● **REQUIREMENT**
Repeat each line of the data exactly as written.

● **SUPPLIED INFORMATION**
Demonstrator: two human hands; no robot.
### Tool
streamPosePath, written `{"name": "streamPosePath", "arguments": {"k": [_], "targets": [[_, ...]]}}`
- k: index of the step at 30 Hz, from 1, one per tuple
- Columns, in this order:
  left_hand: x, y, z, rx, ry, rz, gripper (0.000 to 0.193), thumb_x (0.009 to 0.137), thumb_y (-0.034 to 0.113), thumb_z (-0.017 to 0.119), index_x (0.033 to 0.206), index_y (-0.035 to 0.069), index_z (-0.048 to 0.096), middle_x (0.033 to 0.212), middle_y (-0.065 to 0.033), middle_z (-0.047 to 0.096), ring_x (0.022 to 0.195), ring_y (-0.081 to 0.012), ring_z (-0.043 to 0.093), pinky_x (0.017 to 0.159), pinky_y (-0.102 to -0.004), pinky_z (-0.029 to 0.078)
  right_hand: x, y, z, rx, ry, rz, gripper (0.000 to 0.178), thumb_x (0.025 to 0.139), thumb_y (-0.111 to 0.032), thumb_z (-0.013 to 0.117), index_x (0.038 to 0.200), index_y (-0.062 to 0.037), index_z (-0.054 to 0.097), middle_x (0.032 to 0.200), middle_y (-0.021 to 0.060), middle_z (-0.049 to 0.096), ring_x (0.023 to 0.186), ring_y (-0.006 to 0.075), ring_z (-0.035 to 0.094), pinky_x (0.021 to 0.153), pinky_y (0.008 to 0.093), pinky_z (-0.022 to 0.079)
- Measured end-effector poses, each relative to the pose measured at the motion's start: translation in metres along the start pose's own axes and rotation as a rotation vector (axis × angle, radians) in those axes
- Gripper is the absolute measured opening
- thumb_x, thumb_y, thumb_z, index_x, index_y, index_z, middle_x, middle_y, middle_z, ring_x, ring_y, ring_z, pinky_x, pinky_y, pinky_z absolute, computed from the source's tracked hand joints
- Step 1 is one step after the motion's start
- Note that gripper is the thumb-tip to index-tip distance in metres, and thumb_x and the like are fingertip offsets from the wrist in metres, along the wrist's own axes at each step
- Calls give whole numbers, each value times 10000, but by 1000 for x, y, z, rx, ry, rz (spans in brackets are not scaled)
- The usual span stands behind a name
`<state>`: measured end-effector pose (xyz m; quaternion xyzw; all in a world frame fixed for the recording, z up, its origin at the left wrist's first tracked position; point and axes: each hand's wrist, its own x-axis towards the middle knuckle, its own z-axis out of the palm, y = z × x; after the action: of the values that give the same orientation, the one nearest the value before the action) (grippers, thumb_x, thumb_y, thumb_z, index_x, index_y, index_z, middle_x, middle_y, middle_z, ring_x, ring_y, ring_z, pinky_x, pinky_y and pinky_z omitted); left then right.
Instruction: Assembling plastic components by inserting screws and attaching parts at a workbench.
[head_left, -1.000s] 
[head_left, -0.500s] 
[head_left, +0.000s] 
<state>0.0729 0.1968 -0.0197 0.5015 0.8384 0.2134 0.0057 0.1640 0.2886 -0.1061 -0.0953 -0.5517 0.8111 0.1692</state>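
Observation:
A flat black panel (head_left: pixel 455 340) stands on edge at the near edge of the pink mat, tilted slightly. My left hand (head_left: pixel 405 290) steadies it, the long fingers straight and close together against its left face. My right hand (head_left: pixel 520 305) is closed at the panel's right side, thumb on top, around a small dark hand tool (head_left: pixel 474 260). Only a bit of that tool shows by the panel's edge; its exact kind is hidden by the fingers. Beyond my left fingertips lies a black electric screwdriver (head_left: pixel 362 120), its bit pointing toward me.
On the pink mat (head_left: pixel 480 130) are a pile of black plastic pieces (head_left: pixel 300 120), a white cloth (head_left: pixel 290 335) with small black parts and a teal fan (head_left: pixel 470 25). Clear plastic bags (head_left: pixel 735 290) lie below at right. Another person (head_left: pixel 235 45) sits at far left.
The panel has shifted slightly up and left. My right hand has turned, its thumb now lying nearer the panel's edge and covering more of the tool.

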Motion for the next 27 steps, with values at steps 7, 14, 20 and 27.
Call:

● **ANSWER AREA**
Demonstrator: two human hands; no robot.
### Tool
streamPosePath, written `{"name": "streamPosePath", "arguments": {"k": [_], "targets": [[_, ...]]}}`
- k: index of the step at 30 Hz, from 1, one per tuple
- Columns, in this order:
  left_hand: x, y, z, rx, ry, rz, gripper (0.000 to 0.193), thumb_x (0.009 to 0.137), thumb_y (-0.034 to 0.113), thumb_z (-0.017 to 0.119), index_x (0.033 to 0.206), index_y (-0.035 to 0.069), index_z (-0.048 to 0.096), middle_x (0.033 to 0.212), middle_y (-0.065 to 0.033), middle_z (-0.047 to 0.096), ring_x (0.022 to 0.195), ring_y (-0.081 to 0.012), ring_z (-0.043 to 0.093), pinky_x (0.017 to 0.159), pinky_y (-0.102 to -0.004), pinky_z (-0.029 to 0.078)
  right_hand: x, y, z, rx, ry, rz, gripper (0.000 to 0.178), thumb_x (0.025 to 0.139), thumb_y (-0.111 to 0.032), thumb_z (-0.013 to 0.117), index_x (0.038 to 0.200), index_y (-0.062 to 0.037), index_z (-0.054 to 0.097), middle_x (0.032 to 0.200), middle_y (-0.021 to 0.060), middle_z (-0.049 to 0.096), ring_x (0.023 to 0.186), ring_y (-0.006 to 0.075), ring_z (-0.035 to 0.094), pinky_x (0.021 to 0.153), pinky_y (0.008 to 0.093), pinky_z (-0.022 to 0.079)
- Measured end-effector poses, each relative to the pose measured at the motion's start: translation in metres along the start pose's own axes and rotation as a rotation vector (axis × angle, radians) in those axes
- Gripper is the absolute measured opening
- thumb_x, thumb_y, thumb_z, index_x, index_y, index_z, middle_x, middle_y, middle_z, ring_x, ring_y, ring_z, pinky_x, pinky_y, pinky_z absolute, computed from the source's tracked hand joints
- Step 1 is one step after the motion's start
- Note that gripper is the thumb-tip to index-tip distance in metres, and thumb_x and the like are fingertip offsets from the wrist in metres, along the wrist's own axes at each step
- Calls give whole numbers, each value times 10000, but by 1000 for x, y, z, rx, ry, rz (spans in brackets are not scaled)
- The usual span stands behind a name
`<state>`: measured end-effector pose (xyz m; quaternion xyzw; all in a world frame fixed for the recording, z up, its origin at the left wrist's first tracked position; point and axes: each hand's wrist, its own x-axis towards the middle knuckle, its own z-axis out of the palm, y = z × x; after the action: of the values that give the same orientation, the one nearest the value before the action) (grippers, thumb_x, thumb_y, thumb_z, index_x, index_y, index_z, middle_x, middle_y, middle_z, ring_x, ring_y, ring_z, pinky_x, pinky_y and pinky_z omitted); left then right.
Instruction: Assembling plastic components by inserting screws and attaching parts at a workbench.
[head_left, -1.000s] 
[head_left, -0.500s] 
[head_left, +0.000s] 
<state>0.0729 0.1968 -0.0197 0.5015 0.8384 0.2134 0.0057 0.1640 0.2886 -0.1061 -0.0953 -0.5517 0.8111 0.1692</state>
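Observation:
A flat black panel (head_left: pixel 455 340) stands on edge at the near edge of the pink mat, tilted slightly. My left hand (head_left: pixel 405 290) steadies it, the long fingers straight and close together against its left face. My right hand (head_left: pixel 520 305) is closed at the panel's right side, thumb on top, around a small dark hand tool (head_left: pixel 474 260). Only a bit of that tool shows by the panel's edge; its exact kind is hidden by the fingers. Beyond my left fingertips lies a black electric screwdriver (head_left: pixel 362 120), its bit pointing toward me.
On the pink mat (head_left: pixel 480 130) are a pile of black plastic pieces (head_left: pixel 300 120), a white cloth (head_left: pixel 290 335) with small black parts and a teal fan (head_left: pixel 470 25). Clear plastic bags (head_left: pixel 735 290) lie below at right. Another person (head_left: pixel 235 45) sits at far left.
The panel has shifted slightly up and left. My right hand has turned, its thumb now lying nearer the panel's edge and covering more of the tool.
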
Motion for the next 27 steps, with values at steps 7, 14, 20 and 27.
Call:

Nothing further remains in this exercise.